[TRY IT] Please copy the records below word for word, leaving out the pictures.

[DATA SHOWN]
+ + +

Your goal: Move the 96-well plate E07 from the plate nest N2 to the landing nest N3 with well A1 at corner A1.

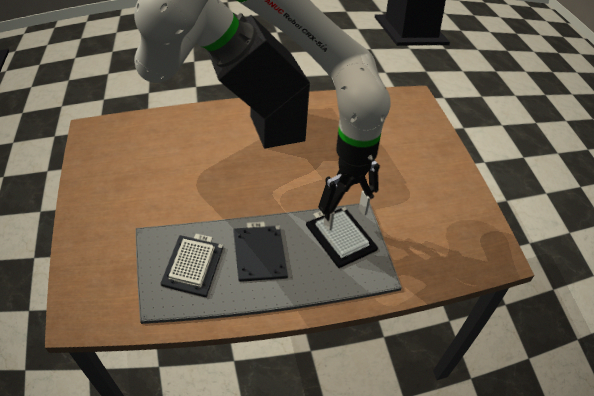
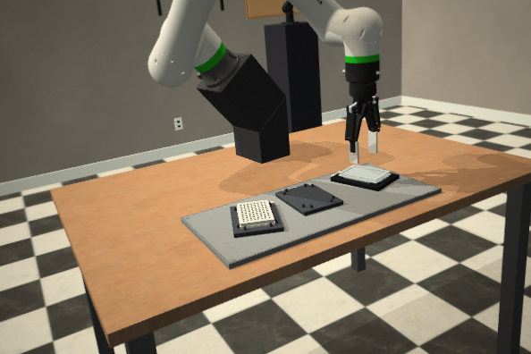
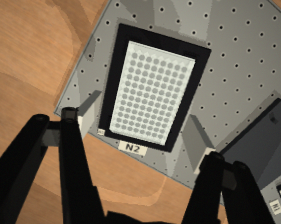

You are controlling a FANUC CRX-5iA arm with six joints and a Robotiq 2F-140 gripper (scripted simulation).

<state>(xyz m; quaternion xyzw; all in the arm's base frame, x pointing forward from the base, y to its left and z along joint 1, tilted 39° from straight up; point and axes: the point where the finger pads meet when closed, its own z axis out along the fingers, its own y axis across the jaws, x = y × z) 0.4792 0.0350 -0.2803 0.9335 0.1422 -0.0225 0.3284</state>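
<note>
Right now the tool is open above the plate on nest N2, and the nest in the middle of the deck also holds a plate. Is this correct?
Not quite. The tool is open above the plate on N2, but the middle nest holds no plate, as the exterior view shows.

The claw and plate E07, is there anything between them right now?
Nothing. In the exterior view the open claw hangs above plate E07 on nest N2, with only air between; the wrist view agrees.
</note>
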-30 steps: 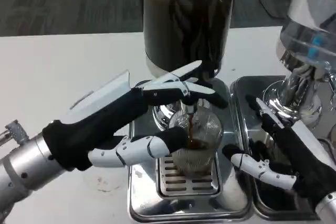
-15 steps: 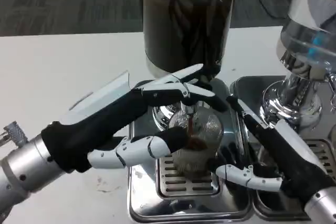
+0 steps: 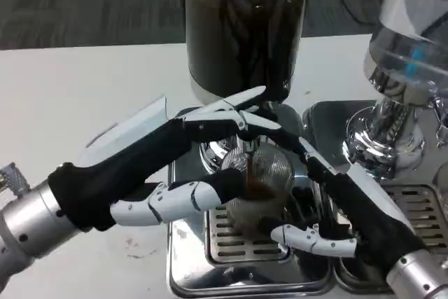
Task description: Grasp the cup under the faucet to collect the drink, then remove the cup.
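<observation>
Writing: I can read no brand, label or lettering anywhere; a blue patch on the clear dispenser (image 3: 413, 33) is too blurred to make out.
Dispensers: I count two, the dark-filled dispenser (image 3: 241, 26) directly behind the cup, and the clear one to the cup's right.
Cup: one clear ribbed cup (image 3: 262, 187), standing upright on the slotted grate of the drip tray (image 3: 245, 271), right under the faucet (image 3: 246, 141). A thin dark stream (image 3: 249, 166) falls into it and dark drink sits inside.
Drip trays: two steel ones, the cup's own and a second tray (image 3: 420, 208) just to the cup's right, under the clear dispenser.
Left hand: my left hand (image 3: 203, 155) is on the cup's left; its upper fingers (image 3: 238, 113) reach over the faucet above the cup, its lower fingers (image 3: 175, 201) lie against the cup's left side. I cannot tell whether it truly grips either.
Right hand: my right hand (image 3: 336, 208) is on the cup's right, fingers spread around its side, one white finger (image 3: 311, 239) curving under near the base; I cannot tell if contact is firm.
Table: white table (image 3: 84, 96) spreads to the cup's left.
</observation>
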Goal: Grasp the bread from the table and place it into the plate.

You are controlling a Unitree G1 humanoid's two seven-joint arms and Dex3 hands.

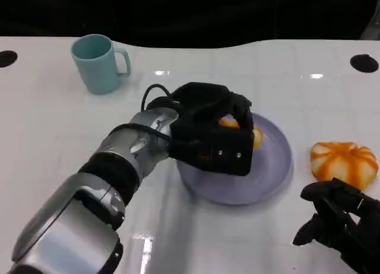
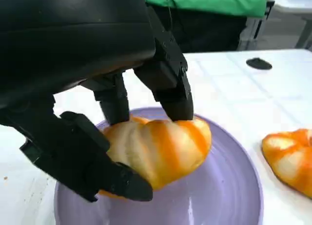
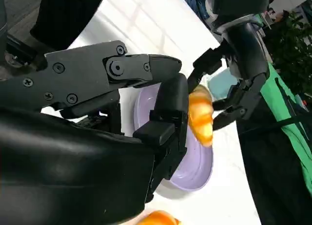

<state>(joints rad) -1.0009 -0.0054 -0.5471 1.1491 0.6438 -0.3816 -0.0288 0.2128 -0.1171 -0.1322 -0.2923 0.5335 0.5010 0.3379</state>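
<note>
Left hand (image 1: 214,128) over lavender plate (image 1: 273,173), fingers (image 2: 170,83) clamped on striped orange bread roll (image 2: 158,149); roll low over plate centre, contact with plate surface not discernible. Second orange-striped roll (image 1: 344,163) on white desk (image 1: 53,125), just right of plate. Right hand (image 1: 338,217) near desk's right front, holding nothing, fingers loosely spread. Teal mug (image 1: 98,63) upright at far left, well apart from plate.

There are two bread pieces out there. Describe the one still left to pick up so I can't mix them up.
Start at the purple plate in the middle of the white table. The loose bread lies on the bare tabletop beside the plate, just beyond the right hand. Nothing holds it, while the other bread sits over the plate in the left hand's grip.
</note>
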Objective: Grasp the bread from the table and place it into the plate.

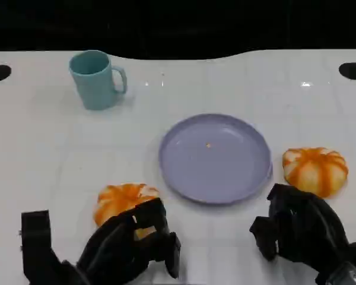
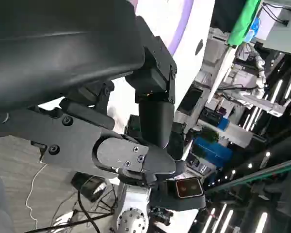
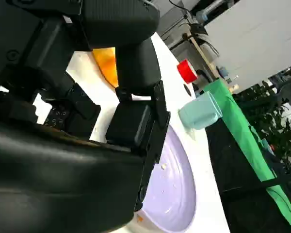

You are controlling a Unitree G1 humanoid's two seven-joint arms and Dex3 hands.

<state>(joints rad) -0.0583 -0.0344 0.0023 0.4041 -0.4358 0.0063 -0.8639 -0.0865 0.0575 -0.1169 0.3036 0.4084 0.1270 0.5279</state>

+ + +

[WRITTEN SOLUTION]
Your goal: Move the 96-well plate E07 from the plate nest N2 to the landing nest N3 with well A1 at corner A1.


You are controlling a FANUC CRX-5iA arm with six joints and a Robotiq 2F-140 gripper (scripted simulation).

<state>(xyz m; quaternion xyzw; all in the arm's base frame, x pointing forward from the base, y to its left and z along joint 1, tilted 39° from straight up; point and axes: the point where the finger pads meet when closed, its own z axis out along the fingers, its own y axis across the jaws, x = y × z) 0.4792 0.0350 -0.2803 0.9335 0.1422 -0.0225 0.3284</state>
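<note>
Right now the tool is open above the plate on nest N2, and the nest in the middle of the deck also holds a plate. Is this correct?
Not quite. The tool is open above the plate on N2, but the middle nest holds no plate, as the exterior view shows.

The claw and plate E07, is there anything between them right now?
Nothing. In the exterior view the open claw hangs above plate E07 on nest N2, with only air between; the wrist view agrees.
</note>
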-30 steps: 
-15 steps: 
+0 steps: 
Task description: Grasp the cup under the faucet to collect the drink, then remove the cup.
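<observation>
Writing: I can read no brand, label or lettering anywhere; a blue patch on the clear dispenser (image 3: 413, 33) is too blurred to make out.
Dispensers: I count two, the dark-filled dispenser (image 3: 241, 26) directly behind the cup, and the clear one to the cup's right.
Cup: one clear ribbed cup (image 3: 262, 187), standing upright on the slotted grate of the drip tray (image 3: 245, 271), right under the faucet (image 3: 246, 141). A thin dark stream (image 3: 249, 166) falls into it and dark drink sits inside.
Drip trays: two steel ones, the cup's own and a second tray (image 3: 420, 208) just to the cup's right, under the clear dispenser.
Left hand: my left hand (image 3: 203, 155) is on the cup's left; its upper fingers (image 3: 238, 113) reach over the faucet above the cup, its lower fingers (image 3: 175, 201) lie against the cup's left side. I cannot tell whether it truly grips either.
Right hand: my right hand (image 3: 336, 208) is on the cup's right, fingers spread around its side, one white finger (image 3: 311, 239) curving under near the base; I cannot tell if contact is firm.
Table: white table (image 3: 84, 96) spreads to the cup's left.
</observation>
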Goal: Grasp the bread from the table and place it into the plate.

You are controlling a Unitree G1 humanoid's two seven-joint arms and Dex3 hands.


<state>(joints rad) -1.0009 -0.0054 -0.5471 1.1491 0.6438 -0.3816 -0.0288 0.2128 -0.1171 -0.1322 -0.2923 0.5335 0.5010 0.3379</state>
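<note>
Left hand (image 1: 214,128) over lavender plate (image 1: 273,173), fingers (image 2: 170,83) clamped on striped orange bread roll (image 2: 158,149); roll low over plate centre, contact with plate surface not discernible. Second orange-striped roll (image 1: 344,163) on white desk (image 1: 53,125), just right of plate. Right hand (image 1: 338,217) near desk's right front, holding nothing, fingers loosely spread. Teal mug (image 1: 98,63) upright at far left, well apart from plate.

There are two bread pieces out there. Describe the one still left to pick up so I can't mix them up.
Start at the purple plate in the middle of the white table. The loose bread lies on the bare tabletop beside the plate, just beyond the right hand. Nothing holds it, while the other bread sits over the plate in the left hand's grip.
</note>
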Objective: Grasp the bread from the table and place it into the plate.


You are controlling a Unitree G1 humanoid's two seven-joint arms and Dex3 hands.

<state>(joints rad) -0.0583 -0.0344 0.0023 0.4041 -0.4358 0.0063 -0.8639 -0.0865 0.0575 -0.1169 0.3036 0.4084 0.1270 0.5279</state>

This exercise requires nothing more.